▶ [What is required]: With the line containing "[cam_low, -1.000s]" as the start and the line containing "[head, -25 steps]" as the end, transcribe that span of the entries below exactly, including both.

*** Opening of Given data ***

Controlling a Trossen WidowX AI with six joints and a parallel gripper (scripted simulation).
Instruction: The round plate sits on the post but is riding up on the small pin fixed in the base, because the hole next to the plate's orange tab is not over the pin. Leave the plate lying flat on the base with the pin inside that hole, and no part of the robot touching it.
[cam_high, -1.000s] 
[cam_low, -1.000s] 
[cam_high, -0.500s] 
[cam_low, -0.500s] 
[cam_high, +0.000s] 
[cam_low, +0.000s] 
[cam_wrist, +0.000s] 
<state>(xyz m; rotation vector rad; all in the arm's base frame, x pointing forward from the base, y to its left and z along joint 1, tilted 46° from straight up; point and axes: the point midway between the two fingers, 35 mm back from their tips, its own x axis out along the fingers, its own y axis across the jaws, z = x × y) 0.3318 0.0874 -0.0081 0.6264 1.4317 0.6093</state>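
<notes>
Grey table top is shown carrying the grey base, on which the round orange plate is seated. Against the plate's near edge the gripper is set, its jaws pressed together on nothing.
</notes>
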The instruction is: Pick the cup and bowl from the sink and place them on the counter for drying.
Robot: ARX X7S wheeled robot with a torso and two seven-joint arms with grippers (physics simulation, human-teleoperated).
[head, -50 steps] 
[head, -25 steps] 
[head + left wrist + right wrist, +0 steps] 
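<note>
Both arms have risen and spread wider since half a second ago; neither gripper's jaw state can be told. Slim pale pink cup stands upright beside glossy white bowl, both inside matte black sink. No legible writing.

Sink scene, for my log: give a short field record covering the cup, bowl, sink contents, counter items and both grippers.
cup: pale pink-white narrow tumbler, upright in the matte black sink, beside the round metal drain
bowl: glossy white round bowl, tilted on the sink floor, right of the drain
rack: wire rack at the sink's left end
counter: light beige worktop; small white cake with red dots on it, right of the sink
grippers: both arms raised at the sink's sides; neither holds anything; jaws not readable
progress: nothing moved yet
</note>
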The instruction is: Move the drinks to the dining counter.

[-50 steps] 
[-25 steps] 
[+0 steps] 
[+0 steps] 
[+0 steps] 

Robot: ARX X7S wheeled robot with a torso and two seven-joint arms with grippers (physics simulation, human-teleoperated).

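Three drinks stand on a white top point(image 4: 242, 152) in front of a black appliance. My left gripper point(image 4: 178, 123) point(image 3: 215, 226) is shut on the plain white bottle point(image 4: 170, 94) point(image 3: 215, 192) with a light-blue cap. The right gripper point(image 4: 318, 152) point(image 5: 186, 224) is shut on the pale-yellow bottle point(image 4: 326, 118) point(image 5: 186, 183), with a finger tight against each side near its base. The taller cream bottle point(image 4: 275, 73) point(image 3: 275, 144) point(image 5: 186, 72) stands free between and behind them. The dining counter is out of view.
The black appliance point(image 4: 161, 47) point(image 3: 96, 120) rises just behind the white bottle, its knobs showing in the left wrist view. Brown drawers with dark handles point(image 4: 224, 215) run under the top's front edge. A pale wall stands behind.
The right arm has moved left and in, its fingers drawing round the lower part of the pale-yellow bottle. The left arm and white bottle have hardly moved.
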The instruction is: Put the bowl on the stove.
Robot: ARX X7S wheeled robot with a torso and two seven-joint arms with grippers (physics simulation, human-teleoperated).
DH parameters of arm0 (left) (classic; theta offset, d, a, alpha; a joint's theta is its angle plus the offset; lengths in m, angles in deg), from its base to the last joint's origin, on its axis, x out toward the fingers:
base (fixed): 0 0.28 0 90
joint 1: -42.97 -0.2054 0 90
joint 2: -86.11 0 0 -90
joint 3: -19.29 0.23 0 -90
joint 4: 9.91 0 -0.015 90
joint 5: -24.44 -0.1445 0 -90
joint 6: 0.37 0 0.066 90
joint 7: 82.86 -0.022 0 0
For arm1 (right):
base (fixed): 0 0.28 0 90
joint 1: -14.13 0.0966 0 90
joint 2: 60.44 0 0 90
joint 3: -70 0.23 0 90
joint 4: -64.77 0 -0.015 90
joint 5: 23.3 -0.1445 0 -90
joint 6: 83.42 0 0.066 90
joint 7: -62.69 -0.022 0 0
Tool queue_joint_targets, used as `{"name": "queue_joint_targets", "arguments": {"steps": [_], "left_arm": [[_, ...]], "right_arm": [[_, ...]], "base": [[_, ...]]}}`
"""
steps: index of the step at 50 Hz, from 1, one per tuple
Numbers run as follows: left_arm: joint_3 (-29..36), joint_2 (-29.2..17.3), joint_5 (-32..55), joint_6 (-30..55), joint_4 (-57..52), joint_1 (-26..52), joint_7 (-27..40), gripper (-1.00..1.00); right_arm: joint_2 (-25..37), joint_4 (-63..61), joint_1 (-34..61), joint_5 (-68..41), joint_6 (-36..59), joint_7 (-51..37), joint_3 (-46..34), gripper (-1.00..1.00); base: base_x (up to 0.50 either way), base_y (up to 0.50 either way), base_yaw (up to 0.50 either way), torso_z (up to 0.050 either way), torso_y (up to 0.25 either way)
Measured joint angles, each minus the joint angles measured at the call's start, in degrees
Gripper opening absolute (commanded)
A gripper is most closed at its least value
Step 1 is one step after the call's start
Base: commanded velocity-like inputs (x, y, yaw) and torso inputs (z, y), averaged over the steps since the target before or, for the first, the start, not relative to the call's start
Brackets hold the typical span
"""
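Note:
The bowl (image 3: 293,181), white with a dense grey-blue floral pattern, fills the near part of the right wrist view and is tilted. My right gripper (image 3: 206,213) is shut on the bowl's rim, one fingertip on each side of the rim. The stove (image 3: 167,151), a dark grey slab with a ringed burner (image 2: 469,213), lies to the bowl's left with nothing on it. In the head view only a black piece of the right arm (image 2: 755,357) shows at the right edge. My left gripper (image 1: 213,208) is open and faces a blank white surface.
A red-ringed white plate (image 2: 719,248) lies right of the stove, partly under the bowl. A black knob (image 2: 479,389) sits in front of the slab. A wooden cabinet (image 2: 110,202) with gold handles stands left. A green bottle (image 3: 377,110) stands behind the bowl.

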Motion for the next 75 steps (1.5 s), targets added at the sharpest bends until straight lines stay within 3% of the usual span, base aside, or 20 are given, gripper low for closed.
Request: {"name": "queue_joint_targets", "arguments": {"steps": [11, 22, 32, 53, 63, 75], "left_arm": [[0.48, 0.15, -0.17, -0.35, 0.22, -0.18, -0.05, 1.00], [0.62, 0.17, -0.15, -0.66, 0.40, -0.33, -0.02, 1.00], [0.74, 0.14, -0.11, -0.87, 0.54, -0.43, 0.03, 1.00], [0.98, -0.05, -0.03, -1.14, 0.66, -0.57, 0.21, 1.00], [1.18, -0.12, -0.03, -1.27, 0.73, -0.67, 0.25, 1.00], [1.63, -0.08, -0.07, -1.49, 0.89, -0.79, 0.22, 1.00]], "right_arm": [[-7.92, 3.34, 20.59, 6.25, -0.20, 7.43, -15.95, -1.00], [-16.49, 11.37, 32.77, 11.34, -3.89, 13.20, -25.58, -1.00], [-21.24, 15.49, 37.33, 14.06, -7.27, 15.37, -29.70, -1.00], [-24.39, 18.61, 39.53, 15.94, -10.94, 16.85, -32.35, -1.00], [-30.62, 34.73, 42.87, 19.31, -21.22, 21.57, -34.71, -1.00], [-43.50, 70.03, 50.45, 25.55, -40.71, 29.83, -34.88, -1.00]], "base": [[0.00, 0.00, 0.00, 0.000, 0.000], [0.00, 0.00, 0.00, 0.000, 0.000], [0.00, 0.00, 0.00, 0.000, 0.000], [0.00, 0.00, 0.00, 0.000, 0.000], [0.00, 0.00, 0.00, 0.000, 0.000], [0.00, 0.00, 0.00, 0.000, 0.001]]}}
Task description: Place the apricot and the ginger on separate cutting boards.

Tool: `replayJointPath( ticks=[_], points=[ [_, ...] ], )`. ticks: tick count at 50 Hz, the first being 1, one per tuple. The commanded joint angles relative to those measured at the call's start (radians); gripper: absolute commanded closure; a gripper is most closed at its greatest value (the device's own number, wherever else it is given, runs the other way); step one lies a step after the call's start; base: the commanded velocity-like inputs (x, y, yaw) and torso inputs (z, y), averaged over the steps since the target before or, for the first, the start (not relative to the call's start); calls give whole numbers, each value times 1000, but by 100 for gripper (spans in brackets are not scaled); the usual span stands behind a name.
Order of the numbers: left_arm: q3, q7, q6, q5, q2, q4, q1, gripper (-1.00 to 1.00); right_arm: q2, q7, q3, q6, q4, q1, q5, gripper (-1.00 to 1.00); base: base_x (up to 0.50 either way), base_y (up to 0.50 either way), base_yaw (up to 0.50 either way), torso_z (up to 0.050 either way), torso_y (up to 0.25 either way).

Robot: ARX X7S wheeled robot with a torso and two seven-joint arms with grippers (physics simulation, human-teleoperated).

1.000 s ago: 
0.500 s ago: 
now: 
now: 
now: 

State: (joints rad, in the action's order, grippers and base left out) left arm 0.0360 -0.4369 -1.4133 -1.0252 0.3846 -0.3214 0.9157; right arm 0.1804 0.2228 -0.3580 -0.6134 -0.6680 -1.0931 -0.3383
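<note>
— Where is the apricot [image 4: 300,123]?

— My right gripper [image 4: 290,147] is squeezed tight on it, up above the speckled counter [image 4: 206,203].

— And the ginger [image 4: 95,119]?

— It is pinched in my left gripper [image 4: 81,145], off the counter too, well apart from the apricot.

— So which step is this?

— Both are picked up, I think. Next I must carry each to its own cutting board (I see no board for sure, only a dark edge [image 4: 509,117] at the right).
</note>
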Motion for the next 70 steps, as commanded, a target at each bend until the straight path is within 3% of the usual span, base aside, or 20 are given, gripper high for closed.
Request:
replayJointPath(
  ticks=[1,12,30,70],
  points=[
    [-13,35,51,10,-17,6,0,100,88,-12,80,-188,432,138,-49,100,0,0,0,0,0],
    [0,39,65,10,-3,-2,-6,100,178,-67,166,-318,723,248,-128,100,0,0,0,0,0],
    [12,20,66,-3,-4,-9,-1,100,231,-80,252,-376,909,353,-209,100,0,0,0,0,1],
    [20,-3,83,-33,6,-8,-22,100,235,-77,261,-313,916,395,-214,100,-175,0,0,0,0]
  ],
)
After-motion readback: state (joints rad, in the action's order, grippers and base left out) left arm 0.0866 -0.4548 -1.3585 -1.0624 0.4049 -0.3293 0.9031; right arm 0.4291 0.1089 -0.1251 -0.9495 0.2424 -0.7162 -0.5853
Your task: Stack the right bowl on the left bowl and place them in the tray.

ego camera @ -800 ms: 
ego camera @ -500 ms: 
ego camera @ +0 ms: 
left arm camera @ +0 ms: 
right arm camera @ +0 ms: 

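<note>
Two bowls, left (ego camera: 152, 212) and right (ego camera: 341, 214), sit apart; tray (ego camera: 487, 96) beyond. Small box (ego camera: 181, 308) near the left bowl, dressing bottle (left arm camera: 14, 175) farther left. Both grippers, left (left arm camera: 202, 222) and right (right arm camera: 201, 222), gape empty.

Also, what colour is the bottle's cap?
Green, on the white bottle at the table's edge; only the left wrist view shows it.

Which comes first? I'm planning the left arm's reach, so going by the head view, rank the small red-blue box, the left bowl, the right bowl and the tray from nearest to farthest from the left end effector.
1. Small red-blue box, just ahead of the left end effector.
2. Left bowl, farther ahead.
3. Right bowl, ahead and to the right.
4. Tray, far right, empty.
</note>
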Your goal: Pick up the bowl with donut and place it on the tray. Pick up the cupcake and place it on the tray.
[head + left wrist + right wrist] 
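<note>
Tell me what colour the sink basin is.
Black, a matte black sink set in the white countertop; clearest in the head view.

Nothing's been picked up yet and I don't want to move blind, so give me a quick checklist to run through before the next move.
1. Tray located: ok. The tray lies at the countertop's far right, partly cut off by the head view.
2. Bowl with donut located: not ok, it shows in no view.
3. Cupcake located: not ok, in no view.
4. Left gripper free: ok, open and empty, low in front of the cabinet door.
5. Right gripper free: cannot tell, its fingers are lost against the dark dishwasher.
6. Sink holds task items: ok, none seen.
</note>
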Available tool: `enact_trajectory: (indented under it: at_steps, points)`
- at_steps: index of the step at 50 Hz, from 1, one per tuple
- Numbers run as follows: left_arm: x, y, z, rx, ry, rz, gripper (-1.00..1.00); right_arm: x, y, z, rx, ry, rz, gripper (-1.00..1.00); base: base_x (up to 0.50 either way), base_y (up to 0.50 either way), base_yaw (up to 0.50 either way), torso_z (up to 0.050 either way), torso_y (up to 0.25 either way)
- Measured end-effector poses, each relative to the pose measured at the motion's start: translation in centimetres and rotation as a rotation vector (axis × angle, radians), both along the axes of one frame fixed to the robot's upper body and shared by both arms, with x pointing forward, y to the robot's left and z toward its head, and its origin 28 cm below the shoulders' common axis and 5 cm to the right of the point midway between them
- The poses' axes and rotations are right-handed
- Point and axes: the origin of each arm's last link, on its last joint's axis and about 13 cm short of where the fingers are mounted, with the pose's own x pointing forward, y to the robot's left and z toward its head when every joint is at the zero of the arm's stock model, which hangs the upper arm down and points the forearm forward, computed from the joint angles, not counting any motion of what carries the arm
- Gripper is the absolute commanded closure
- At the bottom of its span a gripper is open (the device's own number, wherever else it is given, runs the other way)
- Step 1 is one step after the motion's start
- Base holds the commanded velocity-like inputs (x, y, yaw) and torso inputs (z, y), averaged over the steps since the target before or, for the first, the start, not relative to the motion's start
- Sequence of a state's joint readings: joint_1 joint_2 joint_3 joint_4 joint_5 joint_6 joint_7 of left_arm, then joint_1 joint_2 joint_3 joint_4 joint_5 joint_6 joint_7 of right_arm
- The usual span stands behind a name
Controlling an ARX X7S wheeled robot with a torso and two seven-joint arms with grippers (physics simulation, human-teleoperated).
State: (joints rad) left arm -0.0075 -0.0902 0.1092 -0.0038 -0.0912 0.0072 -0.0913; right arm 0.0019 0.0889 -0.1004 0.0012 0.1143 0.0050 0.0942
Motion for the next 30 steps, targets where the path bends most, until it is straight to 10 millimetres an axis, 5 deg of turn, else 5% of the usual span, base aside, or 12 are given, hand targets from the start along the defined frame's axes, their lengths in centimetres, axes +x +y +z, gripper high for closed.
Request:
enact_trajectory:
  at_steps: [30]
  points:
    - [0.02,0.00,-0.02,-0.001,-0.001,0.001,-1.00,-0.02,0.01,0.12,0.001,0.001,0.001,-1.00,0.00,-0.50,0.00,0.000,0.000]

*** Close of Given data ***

▶ [Solution to the problem]:
[cam_low, -1.000s] 
[cam_high, -0.500s] 
[cam_low, -0.500s] 
[cam_high, +0.000s] 
[cam_low, +0.000s] 
[cam_wrist, +0.000s] 
<state>(xyz m; rotation vector rad; all in the arm's base frame, x pointing forward from the base, y to its left and z along joint 1, tilted 46° from straight up; point and axes: the point midway between the two fingers, 35 mm back from their tips, its own x axis out along the fingers, its own y axis across the jaws, z = x × y) 0.3318 0.0874 -0.0081 0.6264 1.4317 0.6093</state>
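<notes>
Grey table top is shown carrying the grey base, on which the round orange plate is seated. Against the plate's near edge the gripper is set, its jaws pressed together on nothing.
</notes>
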The instruction is: Pick the cup and bowl from the sink and place them on the counter for drying.
Robot: ARX X7S wheeled robot with a torso and two seven-joint arms with grippers (physics simulation, human-teleoperated).
[head, -50 steps] 
[head, -25 steps] 

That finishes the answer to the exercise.